Komponenty które nie są wykorzystywane (np. pozostałe rdzenie procesora) nie mogą wpłynąć na działanie reszty elementów w żadnym stopniu. Panowie, naprawdę wystarczy wiedza informatyczna na poziomie technikum (bądź co bądź, w technikach poziom jest żenujący), aby wiedzieć, że we wnętrzu komputera żadne cuda się nie dzieją. Tu nie istnieje coś takiego jak jakość danych, te dane są lub ich nie ma. Jakość mogą posiadać komponenty, a co to oznacza w przypadku komputerów?

  • niska awaryjność
  • wydajność
  • oprogramowanie (BIOS, sterowniki)
  • wsparcie techniczne
  • możliwości rozbudowy

nic mniej, nic więcej

 

Wierzę, że różne komputery zbudowane nawet na tej samej karcie dźwiękowej, ale z innym zasilaniem, sterownikami, systemem i programem do odtwarzania grają inaczej - ale proszę, nie obrażajcie rektorów najwyższych polskich uczelni twierdząc, że na jakość sygnału wpływają elementy które w ogóle nie uczestniczą w jego przetwarzaniu... bo wniosek z tego taki, że w najlepszych szkołach uczy się pierdół, a sama obecność akceleratora z superkomputera ma duchowy wpływ na morale reszty elementów

 

Ale nie rozpętujmy w tym temacie burzy, jeśli ktoś jednak zechce podważyć moją wypowiedź to proszę bardzo

Akurat rektorów polskich uczelni nie trzeba obrażać!

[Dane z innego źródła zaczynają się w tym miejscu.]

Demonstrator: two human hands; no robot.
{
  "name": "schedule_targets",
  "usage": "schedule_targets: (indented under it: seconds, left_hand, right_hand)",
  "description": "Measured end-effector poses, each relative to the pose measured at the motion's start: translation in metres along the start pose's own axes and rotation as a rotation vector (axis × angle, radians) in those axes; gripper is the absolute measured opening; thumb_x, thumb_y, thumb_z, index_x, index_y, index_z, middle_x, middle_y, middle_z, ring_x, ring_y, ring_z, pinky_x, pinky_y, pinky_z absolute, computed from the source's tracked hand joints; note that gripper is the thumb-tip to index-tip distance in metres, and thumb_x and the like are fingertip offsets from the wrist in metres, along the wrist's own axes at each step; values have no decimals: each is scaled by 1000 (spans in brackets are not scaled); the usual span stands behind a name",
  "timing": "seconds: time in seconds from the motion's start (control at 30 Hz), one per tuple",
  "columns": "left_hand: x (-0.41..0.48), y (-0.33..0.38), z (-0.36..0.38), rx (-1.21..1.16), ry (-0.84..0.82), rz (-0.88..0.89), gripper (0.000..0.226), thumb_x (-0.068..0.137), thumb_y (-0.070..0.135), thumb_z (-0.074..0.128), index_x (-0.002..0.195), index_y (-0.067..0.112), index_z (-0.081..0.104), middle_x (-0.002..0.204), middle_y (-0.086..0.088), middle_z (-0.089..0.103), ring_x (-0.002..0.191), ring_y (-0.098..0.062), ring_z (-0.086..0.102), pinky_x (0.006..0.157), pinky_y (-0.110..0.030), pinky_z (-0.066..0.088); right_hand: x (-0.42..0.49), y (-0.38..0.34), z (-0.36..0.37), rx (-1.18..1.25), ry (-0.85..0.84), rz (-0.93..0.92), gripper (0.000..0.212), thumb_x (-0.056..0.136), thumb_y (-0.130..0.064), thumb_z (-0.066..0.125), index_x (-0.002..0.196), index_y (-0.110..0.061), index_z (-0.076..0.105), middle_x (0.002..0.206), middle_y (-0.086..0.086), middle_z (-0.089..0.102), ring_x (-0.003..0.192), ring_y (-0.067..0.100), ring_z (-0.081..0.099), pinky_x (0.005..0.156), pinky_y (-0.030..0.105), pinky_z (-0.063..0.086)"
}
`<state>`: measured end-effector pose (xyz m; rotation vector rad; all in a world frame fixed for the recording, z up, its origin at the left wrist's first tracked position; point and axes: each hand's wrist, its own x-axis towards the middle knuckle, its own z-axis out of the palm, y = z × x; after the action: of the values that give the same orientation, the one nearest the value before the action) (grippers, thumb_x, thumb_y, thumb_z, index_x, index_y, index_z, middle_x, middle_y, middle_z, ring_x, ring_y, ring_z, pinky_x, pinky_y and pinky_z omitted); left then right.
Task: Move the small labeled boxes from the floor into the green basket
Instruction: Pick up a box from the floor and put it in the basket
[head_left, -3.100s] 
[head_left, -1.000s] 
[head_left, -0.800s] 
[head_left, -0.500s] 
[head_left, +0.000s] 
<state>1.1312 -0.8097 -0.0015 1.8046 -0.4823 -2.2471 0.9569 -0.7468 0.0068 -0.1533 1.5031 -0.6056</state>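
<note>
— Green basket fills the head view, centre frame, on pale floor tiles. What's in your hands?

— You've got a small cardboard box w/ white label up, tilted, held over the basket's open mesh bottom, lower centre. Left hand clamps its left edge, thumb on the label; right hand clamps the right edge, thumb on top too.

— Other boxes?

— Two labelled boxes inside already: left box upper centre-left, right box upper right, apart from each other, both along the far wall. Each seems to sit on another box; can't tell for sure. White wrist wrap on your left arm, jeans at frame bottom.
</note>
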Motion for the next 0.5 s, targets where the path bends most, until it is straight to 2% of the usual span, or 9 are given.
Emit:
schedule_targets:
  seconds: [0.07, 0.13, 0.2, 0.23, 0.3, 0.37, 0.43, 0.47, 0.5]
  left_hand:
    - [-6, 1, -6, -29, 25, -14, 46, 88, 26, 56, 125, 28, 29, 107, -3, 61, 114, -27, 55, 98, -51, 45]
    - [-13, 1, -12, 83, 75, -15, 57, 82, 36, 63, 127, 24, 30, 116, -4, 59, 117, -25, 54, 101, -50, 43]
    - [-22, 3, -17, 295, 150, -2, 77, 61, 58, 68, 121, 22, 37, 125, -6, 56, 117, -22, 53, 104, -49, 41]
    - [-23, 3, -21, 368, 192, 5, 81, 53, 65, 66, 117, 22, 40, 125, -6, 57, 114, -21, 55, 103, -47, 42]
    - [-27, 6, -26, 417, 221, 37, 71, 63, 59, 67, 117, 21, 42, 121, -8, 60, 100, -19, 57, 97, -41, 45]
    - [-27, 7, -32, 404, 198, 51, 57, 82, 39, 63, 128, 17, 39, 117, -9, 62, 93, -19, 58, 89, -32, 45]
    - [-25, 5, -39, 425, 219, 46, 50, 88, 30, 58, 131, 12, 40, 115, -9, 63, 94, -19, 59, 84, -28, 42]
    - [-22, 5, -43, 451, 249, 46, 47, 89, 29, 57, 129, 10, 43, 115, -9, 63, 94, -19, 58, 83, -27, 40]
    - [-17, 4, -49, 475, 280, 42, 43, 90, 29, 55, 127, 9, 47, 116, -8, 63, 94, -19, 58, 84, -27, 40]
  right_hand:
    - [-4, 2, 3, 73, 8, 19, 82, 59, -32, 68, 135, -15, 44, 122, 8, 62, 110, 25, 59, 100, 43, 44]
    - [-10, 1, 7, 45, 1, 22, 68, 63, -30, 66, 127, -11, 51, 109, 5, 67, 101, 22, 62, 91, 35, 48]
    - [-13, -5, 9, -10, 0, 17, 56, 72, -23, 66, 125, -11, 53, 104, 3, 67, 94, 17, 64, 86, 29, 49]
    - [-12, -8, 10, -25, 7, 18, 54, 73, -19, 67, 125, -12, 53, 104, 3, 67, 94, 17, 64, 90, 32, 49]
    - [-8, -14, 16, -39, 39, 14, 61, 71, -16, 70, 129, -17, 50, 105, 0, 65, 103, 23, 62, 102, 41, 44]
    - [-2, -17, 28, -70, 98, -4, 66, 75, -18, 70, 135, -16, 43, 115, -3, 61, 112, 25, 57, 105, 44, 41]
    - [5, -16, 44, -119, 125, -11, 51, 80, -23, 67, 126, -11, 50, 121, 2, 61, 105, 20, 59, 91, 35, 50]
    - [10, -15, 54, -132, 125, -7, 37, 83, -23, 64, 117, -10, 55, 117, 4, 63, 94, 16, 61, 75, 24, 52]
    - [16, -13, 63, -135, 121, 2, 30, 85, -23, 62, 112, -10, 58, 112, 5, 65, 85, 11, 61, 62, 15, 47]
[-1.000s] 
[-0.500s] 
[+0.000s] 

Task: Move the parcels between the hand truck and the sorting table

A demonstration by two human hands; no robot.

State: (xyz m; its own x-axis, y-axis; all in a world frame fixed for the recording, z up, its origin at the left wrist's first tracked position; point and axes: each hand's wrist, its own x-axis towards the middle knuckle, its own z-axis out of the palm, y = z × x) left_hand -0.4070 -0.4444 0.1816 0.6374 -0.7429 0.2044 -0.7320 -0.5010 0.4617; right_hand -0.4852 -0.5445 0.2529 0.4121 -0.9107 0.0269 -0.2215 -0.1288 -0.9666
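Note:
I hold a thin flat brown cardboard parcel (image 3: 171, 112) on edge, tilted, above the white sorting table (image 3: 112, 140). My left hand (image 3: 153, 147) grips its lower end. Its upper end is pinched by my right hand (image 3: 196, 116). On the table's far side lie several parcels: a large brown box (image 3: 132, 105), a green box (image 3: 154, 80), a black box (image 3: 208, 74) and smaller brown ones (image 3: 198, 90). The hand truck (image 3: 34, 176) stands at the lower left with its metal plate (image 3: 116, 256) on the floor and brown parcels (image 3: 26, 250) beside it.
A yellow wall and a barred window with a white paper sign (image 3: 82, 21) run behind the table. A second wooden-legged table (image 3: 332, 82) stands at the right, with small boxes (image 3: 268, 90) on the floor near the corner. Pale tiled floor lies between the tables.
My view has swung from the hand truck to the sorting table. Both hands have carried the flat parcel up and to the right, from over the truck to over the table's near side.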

Oni sami obrażają sens istnienia swoich stanowisk i

naukowych tytułów które posiadają!!

Wystarczy popatrzeć jakie są efekty kształcenia młodych ludzi....

Kompletne dno!

Utrzymuje się relikty komuny źeby bronić własnych akademickich stołków,

kosztem przyszłości młodych ludzi a co za tym idzie przyszłości kraju, gospodarki

I masz rację....uczy się tam pierdół które tylko zajmują czas i dają złudzenie że to może

mieć wpływ na szanse pozyskania dobrej pracy w przyszłości!

Widziałem ostatnio wywiad takiego pożal się Boże rektora który przekonywał dziennikarza,

że warto studiować kierunki które nie dają pracy bo trzeba...spełniać swoje marzenia!!

Perfidne kłamiacy idiota który oszukuje ludzi żeby tylko nie obcięto mu dotacji na jego stołek!

 

Połowa polskich uczelni wyższych powinna być zlikwidowana, 70% kadry pedagogicznej zwolnione

i 99% osób zarządzających jak dyrektorzy,kierownicy i inne relikty komuny na zbity pysk na bruk.

 

Dopiero wtedy można myśleć o reformie szkolnictwa wyższego.

Tylko nie wiek którego :)

 

Panowie, trzymajmy się tematu !

 

vcore - czwarty raz nie poproszę.

"Don't trust opinion on forums.... every time I bought something based on online opinion and without listening in advance, it ended up being a big disappointment."

Połowa polskich uczelni wyższych powinna być zlikwidowana, 70% kadry pedagogicznej zwolnione

i 99% osób zarządzających jak dyrektorzy,kierownicy i inne relikty komuny na zbity pysk na bruk.

 

Dopiero wtedy można myśleć o reformie szkolnictwa wyższego.

Powiem więcej jest to bezczelne okradanie społeczeństwa: z kilku lat utraconego, zmarnowanego czasu młodych ludzi, pieniędzy rodziców i nas wszystkich bo dotujemy to złodziejstwo. Postkomunizm na wyższych uczelniach ma się znakomicie. Poziom kształcenia przebił już kolejne dno. Produkcja bezrobotnych.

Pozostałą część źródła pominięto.